What is being asked » Without changing a single word, output each entry.

Material shown below:

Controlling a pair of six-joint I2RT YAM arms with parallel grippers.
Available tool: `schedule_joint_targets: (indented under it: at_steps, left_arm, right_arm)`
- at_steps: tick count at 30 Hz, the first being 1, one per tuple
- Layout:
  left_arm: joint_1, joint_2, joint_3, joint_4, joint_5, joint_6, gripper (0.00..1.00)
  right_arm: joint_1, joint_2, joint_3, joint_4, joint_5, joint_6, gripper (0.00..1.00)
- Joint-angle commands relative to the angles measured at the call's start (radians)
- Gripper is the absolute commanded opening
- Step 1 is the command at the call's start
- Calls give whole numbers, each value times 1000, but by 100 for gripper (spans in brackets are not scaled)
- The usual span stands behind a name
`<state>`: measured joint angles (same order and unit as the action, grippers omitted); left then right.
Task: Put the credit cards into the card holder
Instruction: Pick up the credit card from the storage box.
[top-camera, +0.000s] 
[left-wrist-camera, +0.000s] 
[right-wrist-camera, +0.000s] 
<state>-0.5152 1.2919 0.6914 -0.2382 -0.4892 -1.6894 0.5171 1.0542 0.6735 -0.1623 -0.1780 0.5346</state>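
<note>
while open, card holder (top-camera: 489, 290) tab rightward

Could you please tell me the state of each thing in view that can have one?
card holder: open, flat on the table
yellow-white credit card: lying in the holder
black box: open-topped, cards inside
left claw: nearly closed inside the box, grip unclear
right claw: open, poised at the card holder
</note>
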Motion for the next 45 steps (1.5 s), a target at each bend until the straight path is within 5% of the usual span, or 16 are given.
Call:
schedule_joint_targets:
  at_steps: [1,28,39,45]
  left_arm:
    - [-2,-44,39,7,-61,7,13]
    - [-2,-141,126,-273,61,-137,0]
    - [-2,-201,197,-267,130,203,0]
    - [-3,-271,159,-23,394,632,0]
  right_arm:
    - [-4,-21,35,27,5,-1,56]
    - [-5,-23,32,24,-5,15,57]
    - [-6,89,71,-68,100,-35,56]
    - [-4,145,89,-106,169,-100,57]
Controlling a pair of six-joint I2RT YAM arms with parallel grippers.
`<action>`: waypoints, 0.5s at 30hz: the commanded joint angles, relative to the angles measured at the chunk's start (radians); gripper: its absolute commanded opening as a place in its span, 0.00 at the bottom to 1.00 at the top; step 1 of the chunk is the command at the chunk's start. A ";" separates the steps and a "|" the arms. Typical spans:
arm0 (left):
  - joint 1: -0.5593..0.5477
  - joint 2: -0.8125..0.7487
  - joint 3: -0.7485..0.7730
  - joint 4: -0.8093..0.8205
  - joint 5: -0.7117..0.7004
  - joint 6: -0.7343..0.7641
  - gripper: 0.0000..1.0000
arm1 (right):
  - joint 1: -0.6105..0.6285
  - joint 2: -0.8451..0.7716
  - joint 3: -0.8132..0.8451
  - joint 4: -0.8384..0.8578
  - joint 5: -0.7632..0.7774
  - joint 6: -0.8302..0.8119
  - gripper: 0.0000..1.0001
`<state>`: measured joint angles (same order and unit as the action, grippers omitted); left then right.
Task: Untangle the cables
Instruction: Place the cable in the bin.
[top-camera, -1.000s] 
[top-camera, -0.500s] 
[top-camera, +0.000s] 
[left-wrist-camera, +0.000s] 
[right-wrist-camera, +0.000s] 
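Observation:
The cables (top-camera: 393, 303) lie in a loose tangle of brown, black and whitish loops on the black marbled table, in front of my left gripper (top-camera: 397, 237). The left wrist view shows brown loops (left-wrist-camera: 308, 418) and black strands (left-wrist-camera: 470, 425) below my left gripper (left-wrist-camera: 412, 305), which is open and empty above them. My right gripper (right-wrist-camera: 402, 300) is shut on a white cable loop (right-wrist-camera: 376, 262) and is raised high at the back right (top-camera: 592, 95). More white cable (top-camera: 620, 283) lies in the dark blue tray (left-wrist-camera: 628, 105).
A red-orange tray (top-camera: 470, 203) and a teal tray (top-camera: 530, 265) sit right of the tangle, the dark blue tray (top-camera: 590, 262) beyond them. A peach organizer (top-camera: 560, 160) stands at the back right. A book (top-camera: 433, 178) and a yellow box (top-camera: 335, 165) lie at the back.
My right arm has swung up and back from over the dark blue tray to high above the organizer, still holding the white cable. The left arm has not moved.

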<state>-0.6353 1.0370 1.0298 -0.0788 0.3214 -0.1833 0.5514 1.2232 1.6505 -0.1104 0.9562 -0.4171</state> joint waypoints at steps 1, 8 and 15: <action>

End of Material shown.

Solution »
Controlling a pair of six-joint I2RT YAM arms with parallel grippers.
Available tool: `schedule_joint_targets: (indented under it: at_steps, left_arm, right_arm)`
- at_steps: tick count at 30 Hz, the first being 1, one per tuple
- Layout:
  left_arm: joint_1, joint_2, joint_3, joint_4, joint_5, joint_6, gripper (0.00..1.00)
  right_arm: joint_1, joint_2, joint_3, joint_4, joint_5, joint_6, gripper (0.00..1.00)
- Joint-angle commands relative to the angles measured at the call's start (radians)
- Gripper is the absolute commanded opening
- Step 1 is the command at the call's start
- Calls give whole numbers, each value times 1000, but by 100 for gripper (spans in brackets are not scaled)
- The usual span stands behind a name
`<state>`: measured joint angles (same order and unit as the action, grippers omitted); left then right.
Task: Put the credit cards into the card holder
Instruction: Pick up the credit card from the storage box.
[top-camera, +0.000s] 
[left-wrist-camera, +0.000s] 
[right-wrist-camera, +0.000s] 
<state>-0.5152 1.2919 0.6914 -0.2382 -0.4892 -1.6894 0.5171 1.0542 0.6735 -0.1623 -0.1780 0.5346</state>
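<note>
while open, card holder (top-camera: 489, 290) tab rightward

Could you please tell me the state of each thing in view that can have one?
card holder: open, flat on the table
yellow-white credit card: lying in the holder
black box: open-topped, cards inside
left claw: nearly closed inside the box, grip unclear
right claw: open, poised at the card holder
</note>
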Motion for the next 45 steps (1.5 s), a target at each bend until the straight path is within 5% of the usual span, or 16 are given.
Call:
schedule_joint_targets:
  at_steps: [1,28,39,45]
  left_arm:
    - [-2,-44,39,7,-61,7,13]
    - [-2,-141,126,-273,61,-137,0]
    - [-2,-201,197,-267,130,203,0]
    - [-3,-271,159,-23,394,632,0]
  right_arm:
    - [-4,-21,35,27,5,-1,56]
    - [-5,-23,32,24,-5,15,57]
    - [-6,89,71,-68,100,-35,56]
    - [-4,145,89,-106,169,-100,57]
Controlling a pair of six-joint I2RT YAM arms with parallel grippers.
`<action>`: waypoints, 0.5s at 30hz: the commanded joint angles, relative to the angles measured at the chunk's start (radians); gripper: its absolute commanded opening as a place in its span, 0.00 at the bottom to 1.00 at the top; step 1 of the chunk is the command at the chunk's start. A ";" separates the steps and a "|" the arms. Typical spans:
arm0 (left):
  - joint 1: -0.5593..0.5477
  - joint 2: -0.8125..0.7487
  - joint 3: -0.7485..0.7730
  - joint 4: -0.8093..0.8205
  - joint 5: -0.7117..0.7004
  - joint 6: -0.7343..0.7641
  - gripper: 0.0000..1.0000
arm1 (right):
  - joint 1: -0.6105..0.6285
  - joint 2: -0.8451..0.7716
  - joint 3: -0.8132..0.8451
  - joint 4: -0.8384..0.8578
  - joint 5: -0.7632..0.7774
  - joint 6: -0.8302..0.8119
  - gripper: 0.0000..1.0001
`<state>`: measured joint angles (same order and unit as the action, grippers omitted); left then right.
Task: Untangle the cables
Instruction: Place the cable in the bin.
[top-camera, -1.000s] 
[top-camera, -0.500s] 
[top-camera, +0.000s] 
[left-wrist-camera, +0.000s] 
[right-wrist-camera, +0.000s] 
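Observation:
The cables (top-camera: 393, 303) lie in a loose tangle of brown, black and whitish loops on the black marbled table, in front of my left gripper (top-camera: 397, 237). The left wrist view shows brown loops (left-wrist-camera: 308, 418) and black strands (left-wrist-camera: 470, 425) below my left gripper (left-wrist-camera: 412, 305), which is open and empty above them. My right gripper (right-wrist-camera: 402, 300) is shut on a white cable loop (right-wrist-camera: 376, 262) and is raised high at the back right (top-camera: 592, 95). More white cable (top-camera: 620, 283) lies in the dark blue tray (left-wrist-camera: 628, 105).
A red-orange tray (top-camera: 470, 203) and a teal tray (top-camera: 530, 265) sit right of the tangle, the dark blue tray (top-camera: 590, 262) beyond them. A peach organizer (top-camera: 560, 160) stands at the back right. A book (top-camera: 433, 178) and a yellow box (top-camera: 335, 165) lie at the back.
My right arm has swung up and back from over the dark blue tray to high above the organizer, still holding the white cable. The left arm has not moved.
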
<state>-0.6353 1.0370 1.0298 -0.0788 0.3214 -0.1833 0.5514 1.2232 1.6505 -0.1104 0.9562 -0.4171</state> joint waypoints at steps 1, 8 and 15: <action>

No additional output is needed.